Его высокомерное отношение ко мне носило демонстративный характер и было обусловлено еще одной причиной – после того, как на воротах фабрики вывесили почетную табличку, он вдруг стал проявлять ко мне особую нежность и как-то раз, пока никого не было рядом, даже распустил руки. Разумеется, я расценила это как наглость и домогательство, но вместо того, чтобы устроить скандал, лишь сказала, чтобы он вел себя скромнее. Будучи начальником, он расценил это как замечание в свой адрес и, скорее всего, воспринял его как личное оскорбление.
Теперь он явно показывал свое недовольство.
Мне пришлось повторить все сначала – я предлагала кандидатуру на место начальницы конвейера, надеясь, что он ее одобрит.
Наконец он перестал шлифовать ногти, резко откатился назад, положил ноги на стол и, уставившись на меня, не спеша произнес:
– Может, ты хотела выразиться несколько по-другому? Напомню, что надеяться и умолять это далеко не то же самое. Это начальник, обращаясь с подчиненным, может на что-то надеяться, тактично выражая свою просьбу или приказ, а умолять – это совсем другое.
– Простите, пожалуйста, – спохватилась я, – я просто не так выразилась. Умоляю вас одобрить эту кандидатуру.
– То есть одна из начальниц собирается уехать домой, к тому же насовсем, я верно понял?
– Верно.
– Конвейер вот-вот лишится одной работницы, поэтому на ее место срочно нужно взять человека, чтобы не было простоя. Если на линии начнется неразбериха, это повлияет на производительность в целом, верно?
– Верно.
– А с чего вдруг ты решила, что я должен нанимать на работу твою подругу? Не многого ли ты хочешь? Сейчас сезон набора уже прошел, и работу найти не так просто, как в начале года. Я как начальник могу и отказать.
– Но…
Не ожидая, что он разыграет такой ход, я даже потеряла дар речи.
– В начальницы мы всегда выдвигали кого-то из своих. Если мы возьмем человека с улицы, будет ли у наших девушек мотивация к росту? Посмотри на все это другими глазами, правильно ли будет, если я удовлетворю твою просьбу?
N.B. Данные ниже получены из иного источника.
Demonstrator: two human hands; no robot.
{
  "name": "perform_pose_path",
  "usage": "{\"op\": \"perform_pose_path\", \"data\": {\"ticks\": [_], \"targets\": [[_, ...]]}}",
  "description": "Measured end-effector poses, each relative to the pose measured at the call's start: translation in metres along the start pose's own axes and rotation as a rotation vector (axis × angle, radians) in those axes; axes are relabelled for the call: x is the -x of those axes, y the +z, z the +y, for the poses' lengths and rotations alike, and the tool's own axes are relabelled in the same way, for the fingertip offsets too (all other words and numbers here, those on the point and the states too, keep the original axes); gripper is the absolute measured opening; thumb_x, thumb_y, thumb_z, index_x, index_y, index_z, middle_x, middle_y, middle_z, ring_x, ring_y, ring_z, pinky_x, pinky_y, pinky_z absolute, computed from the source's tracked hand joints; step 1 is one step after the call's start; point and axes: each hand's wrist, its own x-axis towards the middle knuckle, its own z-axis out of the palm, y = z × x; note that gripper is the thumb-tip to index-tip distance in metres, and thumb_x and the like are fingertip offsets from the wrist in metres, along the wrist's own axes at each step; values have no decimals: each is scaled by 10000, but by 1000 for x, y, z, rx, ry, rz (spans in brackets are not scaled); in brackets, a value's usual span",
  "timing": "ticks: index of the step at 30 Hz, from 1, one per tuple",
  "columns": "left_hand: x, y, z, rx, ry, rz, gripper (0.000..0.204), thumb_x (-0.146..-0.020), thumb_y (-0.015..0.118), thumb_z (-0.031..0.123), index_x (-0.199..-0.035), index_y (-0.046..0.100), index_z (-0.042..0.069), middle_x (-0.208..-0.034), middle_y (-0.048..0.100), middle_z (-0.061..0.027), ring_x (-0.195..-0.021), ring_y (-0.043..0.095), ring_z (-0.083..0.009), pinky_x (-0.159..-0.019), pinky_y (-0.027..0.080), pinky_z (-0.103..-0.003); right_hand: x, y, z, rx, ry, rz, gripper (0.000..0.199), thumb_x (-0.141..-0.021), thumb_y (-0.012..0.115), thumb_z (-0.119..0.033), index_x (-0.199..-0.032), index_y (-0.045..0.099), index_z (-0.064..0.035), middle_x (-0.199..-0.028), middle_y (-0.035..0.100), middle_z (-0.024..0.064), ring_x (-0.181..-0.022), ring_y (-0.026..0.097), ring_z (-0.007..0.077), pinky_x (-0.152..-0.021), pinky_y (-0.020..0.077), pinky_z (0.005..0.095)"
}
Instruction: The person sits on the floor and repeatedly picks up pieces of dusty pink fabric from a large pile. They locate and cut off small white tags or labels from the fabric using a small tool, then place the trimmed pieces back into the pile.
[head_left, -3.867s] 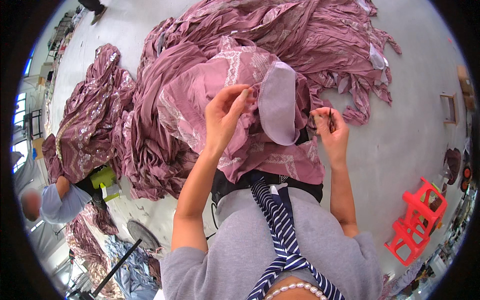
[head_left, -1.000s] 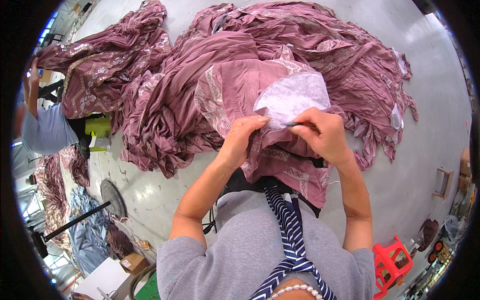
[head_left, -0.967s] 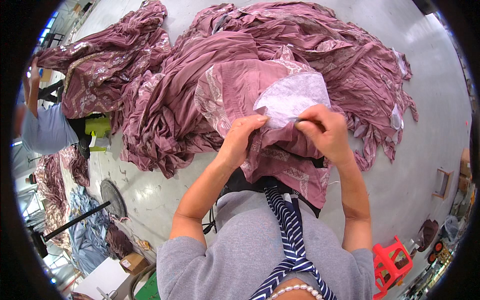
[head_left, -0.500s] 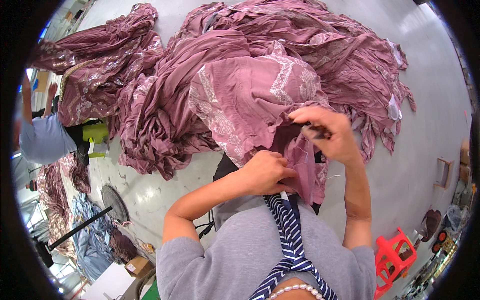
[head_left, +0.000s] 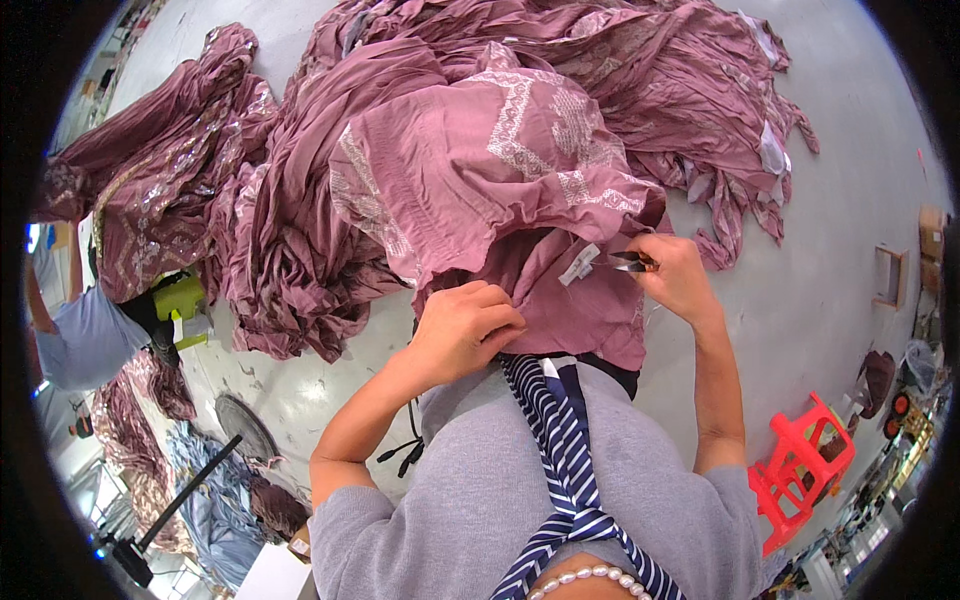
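Note:
A mauve garment (head_left: 430, 150) with white patterned bands lies spread in front of me, its opening turned toward my body. My left hand (head_left: 465, 325) is closed on the near edge of that opening, fingers pinched over the cloth. In my right hand (head_left: 678, 280) is a pair of thread snips (head_left: 634, 262), their blades pointing left over the inside of the garment. A small white label (head_left: 578, 264) shows on the inner cloth just left of the blades. The garment's right edge passes close to my right hand.
A large heap of similar mauve garments (head_left: 680, 90) spreads over the pale surface beyond. At the left edge is another person in a light blue shirt (head_left: 92, 340). A red plastic stool (head_left: 800, 470) stands at lower right. Blue cloth (head_left: 205, 500) lies at lower left.
My left hand has shifted left along the garment edge. My right hand has come lower with the snips, now clearly visible. The opening is spread wider, and the white label shows.

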Motion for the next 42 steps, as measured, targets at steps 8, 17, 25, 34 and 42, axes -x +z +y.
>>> {"op": "perform_pose_path", "data": {"ticks": [8, 17, 25, 34, 42], "targets": [[-43, 22, 1, -231, -290, -42, 595, -751, 714, 436, -1191, 562, 64, -899, 641, -138, -841, 625, -302, -700, 498, -386, -5, -1, -5, -172, 62, 113, 144, -686, 655, -29, -817, 594, -15, -650, 553, 107, -532, 510, 215, -508, 400, 306], [-80, 75, -30, 383, -398, -41, 266, -728, 757, 201, -857, 650, -6, -733, 642, -115, -621, 600, -190, -585, 467, -311, -8, -13, -5, -313, 29, 237, 149, -706, 680, -2, -837, 610, -12, -621, 523, 61, -528, 464, 122, -498, 374, 263], [-72, 43, 10, -84, 48, 352, 89, -738, 662, 48, -722, 575, 49, -966, 585, -87, -741, 556, -136, -628, 446, -266, 2, -18, 6, -345, 87, 277, 107, -760, 686, -15, -841, 616, -9, -630, 519, 20, -557, 432, 61, -492, 346, 235], [-65, 48, 10, 1475, -783, -32, 223, -835, 622, 83, -1050, 608, 27, -980, 655, -43, -893, 603, -99, -839, 459, -229, 1, -21, -2, -379, 55, 270, 119, -733, 672, 11, -841, 626, -9, -637, 518, 12, -561, 434, 60, -499, 345, 231], [-77, 50, 12, 1517, -641, -311, 341, -775, 679, 23, -1112, 627, 9, -1032, 668, -56, -905, 630, -133, -883, 471, -269, 10, -10, 14, -318, -18, 355, 110, -801, 697, -54, -848, 610, -5, -719, 572, 7, -570, 447, 55, -497, 346, 204]]}}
Хватаясь за соломинку, я сказала:
– Девушка, которую я рекомендую, очень опытная. Она работала не только на упаковке, но и на других сборочных линиях. К тому же, если вдруг на линии возникнет какая-то проблема, она поможет ее устранить…
После секундного колебания он тихо произнес:
– Твои доводы безупречны, отличная работа.
Мысленно я с облегчением выдохнула и, вежливо поклонившись, сказала:
– Спасибо, господин Чжао.
Но едва я повернулась, чтобы выйти, как он снова меня окликнул. Подняв руку и обратив ее тыльной стороной ко мне, он демонстративно поманил меня своими пухлыми детскими пальчиками.
Мне тут же стало не по себе – в реальной жизни еще никто не обращался ко мне с подобными жестами. Я видела такое лишь в кино; причем изображавшие подобные жесты в большинстве случаев были подлецами.
И все же я направилась к нему – он улыбался, и я не колебалась.
– Ну, подойди уже поближе, я не кусаюсь.
Я послушно приблизилась, насколько только могла.
– Поцелуй меня, – произнес он, подставляя щеку.
Вот тут я заколебалась.
– Только не надо воспринимать это как приставания. Ты у нас не какая-нибудь аристократка или красавица, к чему мне тебя домогаться? Это непрактично и неинтересно. Я всего лишь хочу пообломать твой норов, с чего это вдруг совершенно обычная девица задирает нос перед начальником? Надо быть чуточку покладистее, приветливее, тебе самой же будет от этого только лучше…
Его бесстыжее лицо вызывало у меня отвращение.
– Взять, к примеру, эту твою просьбу, – продолжал он, – выполнить ее для меня ничего не стоит. Просто порадуй меня, и я это оценю, при этом мы оба останемся в выигрыше, почему бы не доставить друг другу удовольствие? Будет же просто прекрасно, если мы оба останемся довольны, разве не так?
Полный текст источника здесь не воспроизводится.